Later we meet in the workshop’s minimalist office. Hellevi Bengs tells me many of the young people who come here have big personal problems and come from difficult family situations. Those who can’t keep up with the speed at the workshop must leave. The philosophy at Sininen Verstas is not to provide therapy, but even so it has happened that young people who seemed hopelessly lost in the labour market managed to fight back and regain their self-confidence in the process. 

“We don’t want to involve health workers or psychologists, but to do what we can ourselves. This is a fair work place, and what we don’t want is a group of patients. We are not therapists, but if our work feels therapeutic it’s only for the good.” 

Not accepted

At the same time she feels that the Education Department at the City of Helsinki, which has the overall responsibility, doesn’t quite appreciate what they’re doing. They would rather put unemployed young people into education or see them get work experience within traditional trades, like wood or metal work. The workshop used to have eleven staff, now they are five. The animation group has lost their permission to operate. 

At the same time creativity is one the most important skills in future labour markets.

“Media, arts, crafts – that’s where you find the work places of the future in the centre of a metropolis. The trend is clear”, says Hellevi Bengs, whose husband is about to finish his PhD in city culture.

The young people who have come here were selected after interviews at the employment office. The process is part of a new system which came into force at the beginning of this year, aiming to get young people into work faster. It’s called society guarantee, and should give young people under 25 the chance, within three months, to either join an educational institution, get work experience or a place at a workshop like Sininen Verstas. In order to qualify for this, they must have been unemployed continually for at least three months. 
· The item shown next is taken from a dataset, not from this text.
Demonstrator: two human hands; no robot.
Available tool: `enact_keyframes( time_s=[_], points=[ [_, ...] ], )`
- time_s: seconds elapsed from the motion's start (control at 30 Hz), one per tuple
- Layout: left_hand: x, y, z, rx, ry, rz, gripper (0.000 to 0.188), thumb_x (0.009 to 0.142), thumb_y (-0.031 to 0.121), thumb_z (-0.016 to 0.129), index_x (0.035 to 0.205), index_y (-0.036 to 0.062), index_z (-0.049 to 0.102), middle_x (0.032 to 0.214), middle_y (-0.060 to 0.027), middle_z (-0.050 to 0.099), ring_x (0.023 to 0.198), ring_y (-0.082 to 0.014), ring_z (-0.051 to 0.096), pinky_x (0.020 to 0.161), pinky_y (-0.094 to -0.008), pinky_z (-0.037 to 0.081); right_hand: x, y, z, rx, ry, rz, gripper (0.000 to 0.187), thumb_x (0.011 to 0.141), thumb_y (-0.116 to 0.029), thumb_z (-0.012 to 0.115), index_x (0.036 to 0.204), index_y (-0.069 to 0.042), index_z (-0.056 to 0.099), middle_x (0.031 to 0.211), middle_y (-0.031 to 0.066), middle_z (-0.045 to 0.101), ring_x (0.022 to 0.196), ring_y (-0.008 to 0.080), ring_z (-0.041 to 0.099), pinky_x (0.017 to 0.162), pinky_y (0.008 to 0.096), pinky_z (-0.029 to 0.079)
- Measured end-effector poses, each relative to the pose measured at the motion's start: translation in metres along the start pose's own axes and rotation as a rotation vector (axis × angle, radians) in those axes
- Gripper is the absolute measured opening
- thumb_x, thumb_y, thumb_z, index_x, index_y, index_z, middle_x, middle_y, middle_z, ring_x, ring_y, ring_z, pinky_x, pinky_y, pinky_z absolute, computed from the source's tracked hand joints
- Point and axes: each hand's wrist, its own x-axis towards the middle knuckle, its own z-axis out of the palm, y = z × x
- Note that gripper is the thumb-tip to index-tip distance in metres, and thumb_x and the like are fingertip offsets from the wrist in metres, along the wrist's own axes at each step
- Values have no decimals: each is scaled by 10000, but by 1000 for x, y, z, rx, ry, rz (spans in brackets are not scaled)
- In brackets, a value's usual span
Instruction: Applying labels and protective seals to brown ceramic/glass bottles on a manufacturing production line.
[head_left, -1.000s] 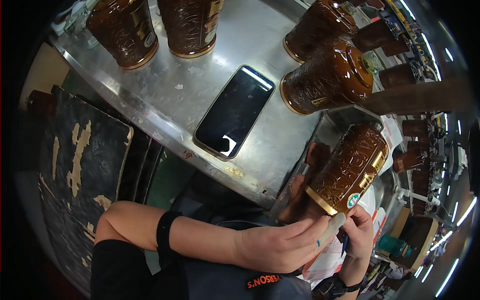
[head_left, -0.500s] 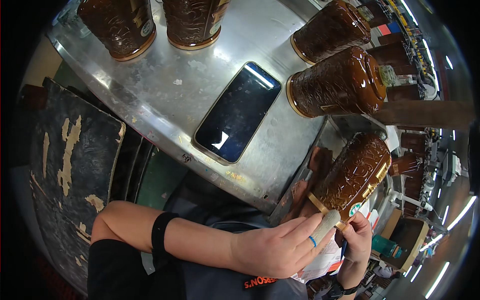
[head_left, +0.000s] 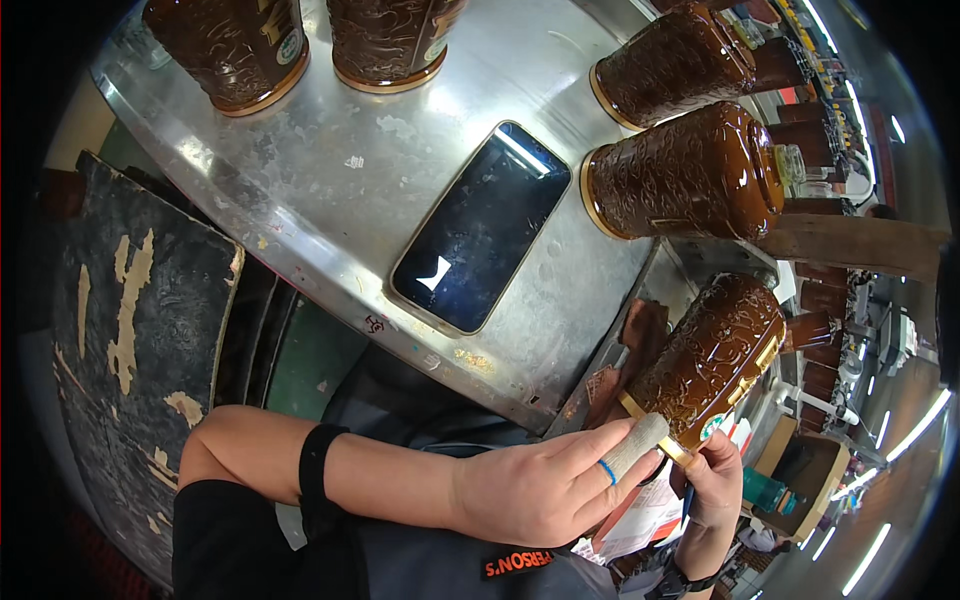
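A glossy brown embossed jar with a gold rim leans at a slant on the right, its rim toward me. My left hand reaches across, fingers together, a grey-wrapped finger pressed against the gold rim. A blue ring circles another finger. My right hand is closed at the rim's other side, thumb and finger beside a round green-and-white sticker. A slim dark blue stick shows beside the right hand; what it is, I cannot tell.
A phone lies on the metal table. More brown jars stand at the right and far left. A worn black board is at the left; a wooden bar and cardboard box are at the right.
The view has shifted slightly. My left hand's wrapped finger has moved a little along the jar's rim; the right hand stays at the rim beside the sticker.
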Motion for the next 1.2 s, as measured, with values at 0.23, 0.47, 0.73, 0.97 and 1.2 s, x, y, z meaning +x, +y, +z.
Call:
enact_keyframes(
  time_s=[0.23,0.47,0.73,0.97,1.2],
  points=[
    [-4,-3,3,17,20,-12,427,822,144,639,1187,-77,634,1117,-189,660,1039,-310,630,842,-310,563,0,-6,2,-14,19,64,273,812,-237,817,871,-57,620,785,2,651,591,45,549,525,177,429],
    [-13,-2,7,-32,-35,-60,447,825,141,664,1198,-99,609,1141,-224,638,1052,-319,617,850,-330,556,1,-4,1,-22,-12,54,218,833,-204,796,880,-76,625,802,-24,638,611,32,533,527,177,410],
    [-24,-8,15,-33,-99,-176,702,742,123,725,1336,-129,447,1247,-259,577,1119,-347,555,948,-381,493,2,-4,-1,-8,-42,26,175,852,-163,773,894,-69,632,810,-30,635,645,32,532,562,183,414],
    [-15,-16,-6,2,-24,-170,531,711,143,733,1188,-49,598,1259,-140,596,1168,-372,541,973,-422,481,3,-6,-1,-49,-84,-22,177,881,-148,738,920,-11,633,937,29,656,811,111,607,743,267,504],
    [-6,-1,6,45,-32,91,392,836,145,610,1184,-29,653,1159,-173,643,1144,-331,601,927,-364,542,3,-5,-2,-58,-104,-15,207,887,-155,728,940,16,622,942,61,654,816,152,625,728,304,528]
  ],
)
“I registered as unemployed in April in order to get here”, says Monica Heinonen. 

Assessment within a month

The employment offices must redistribute their resources so that they can have special advisors to look after young people and give them personal supervision. They must map the clients’ strengths and weaknesses, and teach them how to apply for a job. An assessment must be made within a month to map the needs of the job seeker, and a plan for job seeking must be prepared. The philosophy is to give the young intensive service and make sure they’re not forgotten. Matias Fredriksson is an advisor for young people at Kampens employment office. He says the society guarantee definitely has put more pressure on staff, but that most young people have got somewhere within three months. 
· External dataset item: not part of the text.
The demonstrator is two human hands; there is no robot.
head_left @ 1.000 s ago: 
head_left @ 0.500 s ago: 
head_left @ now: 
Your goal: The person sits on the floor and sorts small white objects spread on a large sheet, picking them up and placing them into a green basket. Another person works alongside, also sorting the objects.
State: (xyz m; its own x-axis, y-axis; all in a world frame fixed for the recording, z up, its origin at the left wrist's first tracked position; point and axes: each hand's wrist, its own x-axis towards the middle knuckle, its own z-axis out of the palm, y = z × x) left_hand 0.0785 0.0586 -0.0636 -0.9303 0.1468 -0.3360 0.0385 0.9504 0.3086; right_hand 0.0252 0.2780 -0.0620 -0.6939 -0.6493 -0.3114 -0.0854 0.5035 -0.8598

“At least if they’re motivated themselves.” 

The system will expand next year. The Government has put aside 25 million Euro for the society guarantee in next year’s budget. 23.5 million is earmarked activation measures like education of young people and grants for new business ideas, while 1.5 million go to workshops. That money will not cover any new services, however. 

Positive reactions

Chief Inspector Päivi Haavisto- Vuori at the Ministry of Labour, says the society guarantee still hasn’t been fully assessed, but that reactions from the field have been positive. The methods have been in use earlier, but for the first time they have been applied nation-wide.

“What’s most important is that resources are aimed at special measures involving youth advisors. The larger employment offices have had the possibility to create teams, and that is noticeable in the level of service provided.”
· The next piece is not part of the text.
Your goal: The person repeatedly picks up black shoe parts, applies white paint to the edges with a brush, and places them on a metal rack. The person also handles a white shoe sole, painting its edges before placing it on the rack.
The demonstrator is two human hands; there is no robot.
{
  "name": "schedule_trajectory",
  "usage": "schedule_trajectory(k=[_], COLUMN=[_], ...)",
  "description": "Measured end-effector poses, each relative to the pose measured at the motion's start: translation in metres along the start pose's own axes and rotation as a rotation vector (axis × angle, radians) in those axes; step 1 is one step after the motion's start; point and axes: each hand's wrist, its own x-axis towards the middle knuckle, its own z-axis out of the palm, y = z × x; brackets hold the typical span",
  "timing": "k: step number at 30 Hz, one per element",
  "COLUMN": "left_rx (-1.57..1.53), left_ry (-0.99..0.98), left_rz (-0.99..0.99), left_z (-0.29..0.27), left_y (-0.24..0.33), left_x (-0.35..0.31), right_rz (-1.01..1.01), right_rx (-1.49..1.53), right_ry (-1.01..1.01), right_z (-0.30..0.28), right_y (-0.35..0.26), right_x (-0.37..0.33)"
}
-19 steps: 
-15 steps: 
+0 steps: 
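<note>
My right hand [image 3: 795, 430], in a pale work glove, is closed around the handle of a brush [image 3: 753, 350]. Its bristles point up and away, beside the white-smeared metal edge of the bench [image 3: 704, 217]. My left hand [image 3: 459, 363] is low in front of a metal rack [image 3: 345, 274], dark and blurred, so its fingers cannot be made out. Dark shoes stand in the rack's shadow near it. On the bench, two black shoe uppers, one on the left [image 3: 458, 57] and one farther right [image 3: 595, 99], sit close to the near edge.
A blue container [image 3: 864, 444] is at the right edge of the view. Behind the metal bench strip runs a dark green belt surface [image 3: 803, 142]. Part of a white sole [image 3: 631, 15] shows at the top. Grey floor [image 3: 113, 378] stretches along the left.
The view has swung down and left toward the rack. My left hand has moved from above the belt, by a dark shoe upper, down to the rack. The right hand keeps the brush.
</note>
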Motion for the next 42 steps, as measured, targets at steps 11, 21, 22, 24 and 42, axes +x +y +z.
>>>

 Nearly 100.000 young people were unemployed during the economic depression at the beginning of the 1990s. But with the upswing in the economy that figure diminished, and until 1998 it looked like a good trend. Since then the reduction in unemployment has been slower, even though things have been looking up since the start of 2005. But most new jobs are short term or low-wage jobs in the service industry. On average, 32.000 young people have been unemployed during the first seven months of 2005. That’s 3-4000 below last years’ level. 

“Young people are a buffer for the business cycle”, says Päivi Haavisto-Vuori.

Puppet rehearsals

Jerry Rimpinen, Eveliina Paksuniemi and Monica Heinonen during puppet theatre rehearsals (picture above).